また、第一の実施の形態と同様に、金属膜130に形成された溝140は、金属膜130の縁部から離間して形成され、金属膜130が複数の区画に分断されないように第一のガラス基板110に一体に連続して形成されているので、金属膜130の一部のみに陽極5を接触させれば良く、電極の数を減らせ、その分デッドスペースを少なくすることができる。なお、第二のガラス基板120の縁部から金属膜130が突出し、露出している部分があればよいので、第一のガラス基板の平面形状は第二のガラス基板より小さい(内側に入る)部分があってもよい。
なお、上記各実施形態では、金属又はシリコンを含む膜は一体に形成されている例を示した。

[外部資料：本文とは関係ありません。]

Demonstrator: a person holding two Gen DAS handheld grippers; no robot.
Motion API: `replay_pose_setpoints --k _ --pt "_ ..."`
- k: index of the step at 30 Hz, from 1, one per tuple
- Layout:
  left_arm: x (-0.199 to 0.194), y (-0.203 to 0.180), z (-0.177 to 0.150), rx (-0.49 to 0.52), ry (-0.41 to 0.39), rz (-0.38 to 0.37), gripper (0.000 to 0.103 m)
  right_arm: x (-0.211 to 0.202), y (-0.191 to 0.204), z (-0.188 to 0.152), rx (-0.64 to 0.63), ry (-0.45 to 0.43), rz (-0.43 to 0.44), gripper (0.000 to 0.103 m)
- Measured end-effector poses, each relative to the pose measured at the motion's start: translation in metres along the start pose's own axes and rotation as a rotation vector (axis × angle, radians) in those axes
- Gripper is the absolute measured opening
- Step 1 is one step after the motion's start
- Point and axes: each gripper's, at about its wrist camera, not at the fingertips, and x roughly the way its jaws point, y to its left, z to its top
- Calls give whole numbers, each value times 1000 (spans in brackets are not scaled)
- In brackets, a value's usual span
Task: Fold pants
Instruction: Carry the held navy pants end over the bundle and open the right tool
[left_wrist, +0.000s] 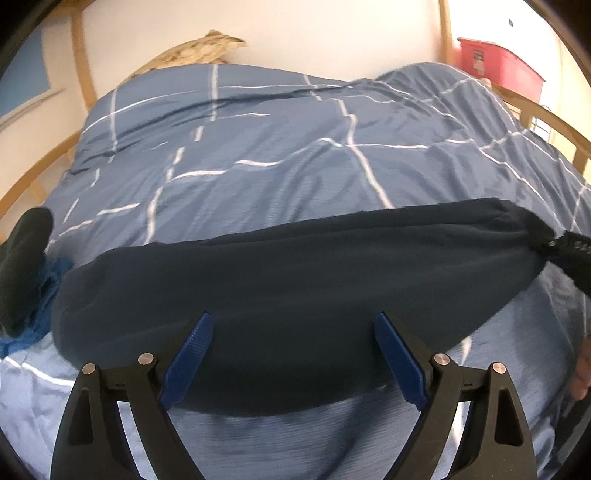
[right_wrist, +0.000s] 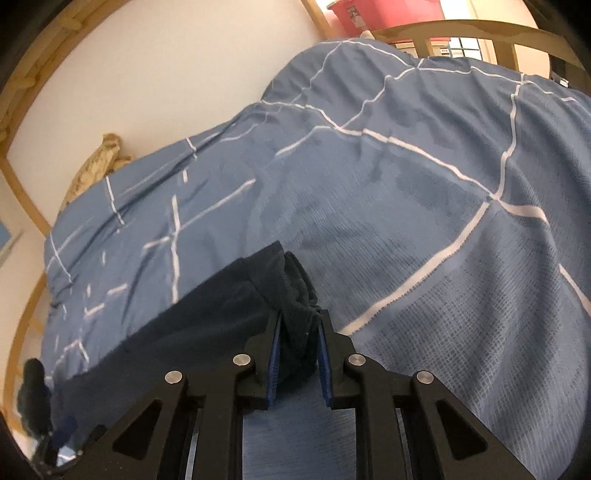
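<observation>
Dark navy pants lie folded lengthwise in a long band across the blue bedcover. My left gripper hovers over the band's near edge, jaws wide open, blue pads apart from the cloth on both sides. My right gripper is shut on the bunched right end of the pants, with dark fabric pinched between its blue pads. That same gripper shows at the right edge of the left wrist view, holding the pants' end.
The blue bedcover with white lines covers the bed inside a wooden frame. A dark garment and a bright blue cloth lie at the left. A red box stands behind the bed.
</observation>
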Motion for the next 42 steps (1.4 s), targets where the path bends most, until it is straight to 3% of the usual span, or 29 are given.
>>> replay_pose_setpoints --k 7,15,22,34,42 --pt "-30 48 -4 -35 -28 41 90 -61 74 2 -249 -174 39 19" --pt "-55 127 -16 -118 -32 39 90 -95 172 -13 -452 -238 117 19" --pt "-66 189 -26 -128 -5 -60 89 -102 252 -48 -562 -216 224 18" --pt "-77 261 -64 -114 16 -34 88 -76 356 -129 -718 -136 391 18" --pt "-75 288 -78 -144 22 -4 88 -35 393 -185 -828 -24 416 18"
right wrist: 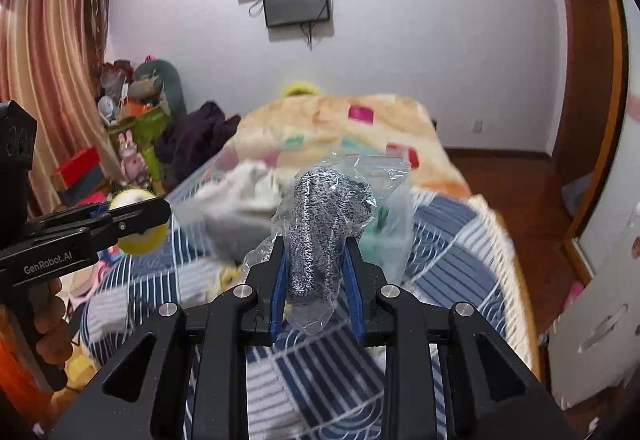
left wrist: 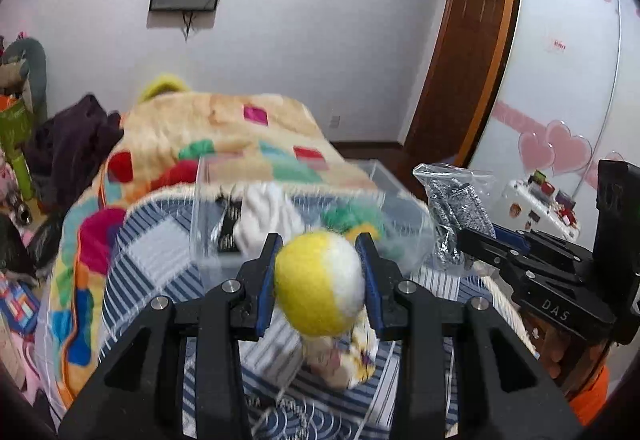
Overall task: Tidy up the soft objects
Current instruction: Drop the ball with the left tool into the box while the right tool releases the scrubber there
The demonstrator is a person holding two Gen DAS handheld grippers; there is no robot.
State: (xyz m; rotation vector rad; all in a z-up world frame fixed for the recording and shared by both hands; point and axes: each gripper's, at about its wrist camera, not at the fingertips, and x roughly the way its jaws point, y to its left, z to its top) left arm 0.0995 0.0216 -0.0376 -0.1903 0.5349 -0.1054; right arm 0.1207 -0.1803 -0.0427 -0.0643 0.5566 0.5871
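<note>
In the clear bin [left wrist: 384, 195] — white cloth [left wrist: 264, 215], green item [left wrist: 352, 217]

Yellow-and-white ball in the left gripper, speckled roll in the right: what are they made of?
Yellow-and-white ball: likely felted wool or plush; matte, fuzzy surface. Speckled grey roll: knitted fabric, by its marled yarn texture, wrapped in a clear plastic bag, glossy and crinkled.

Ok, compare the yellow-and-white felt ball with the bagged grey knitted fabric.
The yellow-and-white felt ball is bare and round; the grey knitted fabric in its clear plastic bag is wrapped and elongated, standing upright. The ball is bright and two-toned, the fabric speckled grey. The left gripper holds the ball, the right gripper the bag. Both are soft and lifted above the bed.
</note>
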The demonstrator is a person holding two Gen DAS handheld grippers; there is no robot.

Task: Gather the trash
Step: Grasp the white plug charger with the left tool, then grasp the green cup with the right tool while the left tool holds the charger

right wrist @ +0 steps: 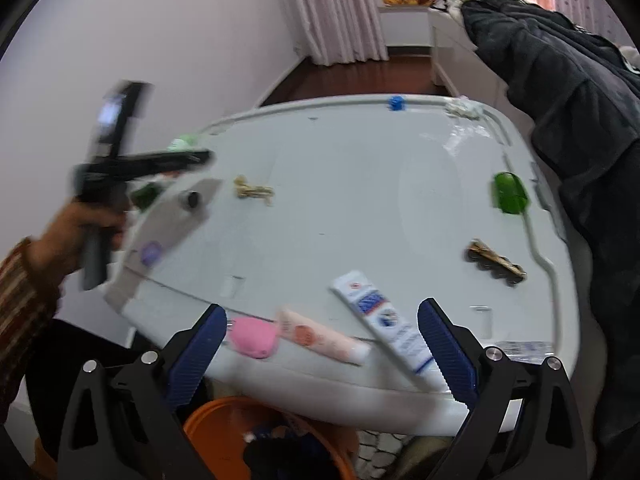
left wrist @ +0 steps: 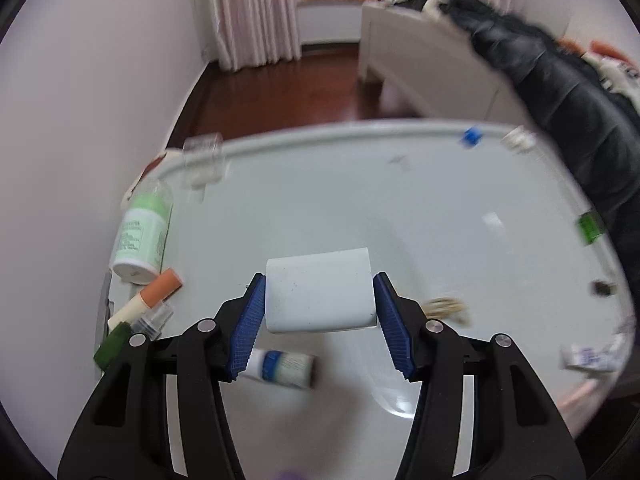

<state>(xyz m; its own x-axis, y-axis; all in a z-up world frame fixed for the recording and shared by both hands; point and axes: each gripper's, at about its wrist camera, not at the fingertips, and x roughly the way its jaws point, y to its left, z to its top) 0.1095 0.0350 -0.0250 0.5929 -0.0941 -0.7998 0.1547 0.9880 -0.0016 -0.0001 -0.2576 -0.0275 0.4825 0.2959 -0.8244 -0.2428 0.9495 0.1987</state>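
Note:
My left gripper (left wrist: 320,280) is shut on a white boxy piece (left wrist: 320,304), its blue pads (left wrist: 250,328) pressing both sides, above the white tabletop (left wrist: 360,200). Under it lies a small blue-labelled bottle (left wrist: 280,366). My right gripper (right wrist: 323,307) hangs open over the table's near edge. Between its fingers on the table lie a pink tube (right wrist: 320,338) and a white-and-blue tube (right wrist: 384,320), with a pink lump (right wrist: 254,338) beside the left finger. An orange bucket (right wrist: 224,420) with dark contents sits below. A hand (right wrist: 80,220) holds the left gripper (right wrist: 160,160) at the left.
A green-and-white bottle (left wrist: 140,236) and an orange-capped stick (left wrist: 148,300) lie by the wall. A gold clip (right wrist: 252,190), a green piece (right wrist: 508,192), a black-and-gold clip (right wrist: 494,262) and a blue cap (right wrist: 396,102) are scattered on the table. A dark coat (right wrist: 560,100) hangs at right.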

このように一体に形成されていることが望ましいが、例えば、なんらかの設計上の制約で、従来3区画に分断されていたような場合でも、溝の一箇所を膜の縁部から離間して形成できれば、分断数を2区画に減らすことができ、その場合も陽極5側の電極数を3本から2本に減らすことができ、同様な効果が得られる。
2,120 第二のガラス基板
3,130 金属膜
4,7,140,170 溝
5 陽極
6 陰極
11,22,111,122 開口部
21 切欠部
41,71 左側溝部
42,72 右側溝部
71a,171a 第1の流入路開口部
71b,171b 第2の流入路開口部
72a,142a,172a 第3の流入路開口部
72b,172b 流出路開口部
73,143,173 連結溝部
Claims (6)
- 反応物が流動する流路を有するマイクロリアクタにおいて、
第一のガラス基板と、
前記第一のガラス基板の一方の面に形成された金属膜と、
前記金属膜に陽極接合された第二のガラス基板と、を備え、
前記第一のガラス基板のうち前記第二のガラス基板に対向する面及び前記金属膜に第一の溝が形成され、
前記第二のガラス基板のうち前記第一のガラス基板に対抗する面に少なくとも一部が前記第一の溝に対応する領域に形成され、前記第二のガラス基板の少なくとも端面まで通じる第二の溝を有し、
前記第一のガラス基板と前記第二のガラス基板とを互いに接合することによって、前記第一の溝及び前記第二の溝で形成された前記流路が形成され、
前記第一の溝は、前記金属膜の縁部から離間して形成され、
前記金属膜は、全体が連続して形成され、
前記第一のガラス基板は、前記第一のガラス基板の端部の一部が前記第二のガラス基板の縁部から突出した部分を有し、前記金属膜のうち前記突出した部分に対応する領域が露出していることを特徴とするマイクロリアクタ。 - 前記第二のガラス基板は、前記第二のガラス基板の一部を切り欠く切欠部が形成されて、前記膜のうち前記切欠部に対応する領域が露出していることを特徴とする請求項1に記載のマイクロリアクタ。
- 前記第二のガラス基板は、前記第二のガラス基板にその上下面を貫通する貫通孔が形成されて、前記膜のうち前記貫通孔に対応する領域が露出していることを特徴とする請求項1に記載のマイクロリアクタ。
- 前記第二の溝は、前記第二のガラス基板のうち前記第一のガラス基板に対向する面を複数の領域に分断するように形成されていることを特徴とする請求項1〜3のいずれか一項に記載のマイクロリアクタ。
- 第一のガラス基板及び第二のガラス基板を準備する基板準備工程と、
前記第一のガラス基板の一の面上に金属膜を形成する膜形成工程と、
前記金属膜の全体が連続してなるように、前記第一のガラス基板及び前記金属膜に第一の溝を前記金属膜の縁部から離間して形成する第一溝形成工程と、
前記第二のガラス基板の一の面上に第二の溝を形成する第二溝形成工程と、
前記金属膜が露出するように金属前記第一のガラス基板の一の面と前記第二のガラス基板の一の面とを互いに当接させる当接工程と、
露出した前記金属膜に陽極を接触させ、前記第二のガラス基板に陰極を接触させる接触工程と、
前記陽極及び前記陰極に電圧を印加して、前記第一のガラス基板と前記第二のガラス基板とを陽極接合して流路を形成する接合工程と、を含むことを特徴とするマイクロリアクタの製造方法。 - 前記第二溝形成工程は、前記第二の溝を前記第二のガラス基板のうち前記第一のガラス基板に対向する面を複数の領域に分断するように形成することを特徴とする請求項5に記載のマイクロリアクタの製造方法。